Study of Influence of The Electron-Phonon Interaction on Quantum Dot Coupled to Microcavity

Authors

  • Anand Roshan  Research Scholar, Department of Physics, J. P. University, Chapra, India
  • R. K. Verma  Department of Physics, Jaglal Chowdhary College, Chapra, J. P. University, Chapra, India
  • K. B. Singh  Department of Physics, L. S. College, Muzaffarpur, B. R. A. Bihar university, Muzaffarpur, India

DOI:

https://doi.org/10.32628/IJSRST229329

Keywords:

Electron- Phonon Interaction, FTL, Momentum, Quantum Dot.

Abstract

In this present paper, we presented about the study of the electron-phonon interaction on quantum dot coupled to microcavity has the same energy scale as the other relevant interactions in low-dimensional systems and it is therefore important to study the polaronic effects in these systems [1-5]. First, we consider a one-dimensional (1D) electron system incorporating the electron-electron and electron-phonon interactions using the Luttinger model.

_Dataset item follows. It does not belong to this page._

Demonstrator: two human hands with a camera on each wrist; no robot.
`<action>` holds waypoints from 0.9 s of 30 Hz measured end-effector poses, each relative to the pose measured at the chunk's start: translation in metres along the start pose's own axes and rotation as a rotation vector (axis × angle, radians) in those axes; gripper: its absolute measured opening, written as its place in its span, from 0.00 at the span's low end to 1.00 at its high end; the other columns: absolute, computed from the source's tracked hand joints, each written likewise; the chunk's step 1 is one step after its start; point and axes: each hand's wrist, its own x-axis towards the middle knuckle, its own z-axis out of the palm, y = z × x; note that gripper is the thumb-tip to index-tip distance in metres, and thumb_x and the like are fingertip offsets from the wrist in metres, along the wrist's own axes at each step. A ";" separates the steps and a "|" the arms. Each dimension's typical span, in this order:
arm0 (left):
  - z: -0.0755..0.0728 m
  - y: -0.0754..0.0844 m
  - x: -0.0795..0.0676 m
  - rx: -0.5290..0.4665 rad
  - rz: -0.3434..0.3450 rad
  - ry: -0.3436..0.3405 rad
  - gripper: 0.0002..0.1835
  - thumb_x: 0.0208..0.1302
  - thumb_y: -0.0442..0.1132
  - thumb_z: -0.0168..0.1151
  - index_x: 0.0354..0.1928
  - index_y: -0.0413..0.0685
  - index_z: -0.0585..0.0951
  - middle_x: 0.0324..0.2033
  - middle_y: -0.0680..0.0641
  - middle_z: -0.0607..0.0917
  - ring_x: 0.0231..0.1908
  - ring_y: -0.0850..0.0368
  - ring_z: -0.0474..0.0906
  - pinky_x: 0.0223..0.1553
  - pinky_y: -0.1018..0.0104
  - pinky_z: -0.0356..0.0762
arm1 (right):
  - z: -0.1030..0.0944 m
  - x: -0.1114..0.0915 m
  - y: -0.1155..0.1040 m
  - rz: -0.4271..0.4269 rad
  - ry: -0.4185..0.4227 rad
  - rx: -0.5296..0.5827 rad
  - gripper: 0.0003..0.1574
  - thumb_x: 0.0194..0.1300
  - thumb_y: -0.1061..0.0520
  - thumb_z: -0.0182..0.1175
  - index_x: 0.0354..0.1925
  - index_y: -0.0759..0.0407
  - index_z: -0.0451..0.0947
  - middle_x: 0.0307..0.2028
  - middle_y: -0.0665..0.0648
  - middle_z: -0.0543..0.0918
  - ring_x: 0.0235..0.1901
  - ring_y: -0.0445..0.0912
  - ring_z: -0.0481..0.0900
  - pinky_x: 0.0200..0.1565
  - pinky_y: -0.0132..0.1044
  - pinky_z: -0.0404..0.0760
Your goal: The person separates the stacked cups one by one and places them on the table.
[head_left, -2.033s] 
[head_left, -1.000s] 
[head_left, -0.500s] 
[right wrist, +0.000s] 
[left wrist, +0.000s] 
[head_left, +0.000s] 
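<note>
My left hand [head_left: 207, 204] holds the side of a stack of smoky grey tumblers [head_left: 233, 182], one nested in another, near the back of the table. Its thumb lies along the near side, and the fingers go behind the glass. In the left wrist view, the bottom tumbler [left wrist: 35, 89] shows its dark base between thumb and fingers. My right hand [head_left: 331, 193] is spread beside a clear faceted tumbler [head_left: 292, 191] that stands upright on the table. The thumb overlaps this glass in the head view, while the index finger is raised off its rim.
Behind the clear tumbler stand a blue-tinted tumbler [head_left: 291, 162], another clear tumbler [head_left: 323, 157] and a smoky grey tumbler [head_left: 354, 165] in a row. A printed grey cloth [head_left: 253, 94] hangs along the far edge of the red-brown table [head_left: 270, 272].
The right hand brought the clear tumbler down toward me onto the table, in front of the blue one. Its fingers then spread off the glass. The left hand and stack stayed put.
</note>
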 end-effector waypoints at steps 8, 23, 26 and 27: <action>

We explicitly consider both the electron-optical-phonon interaction and the electron-acoustic-phonon interaction together with the electron-electron interaction. This system can be referred to as the Frhlich-Toyozawa-Luttinger (FTL) liquid [6-13]. We calculate the momentum distribution function of an FTL liquid exactly and examine how the momentum distribution function is affected by the electron-phonon interactions. Our results will be significant in the context of nanotubes and other systems where researchers have observed the Luttinger liquid behaviour experimentally [14-15].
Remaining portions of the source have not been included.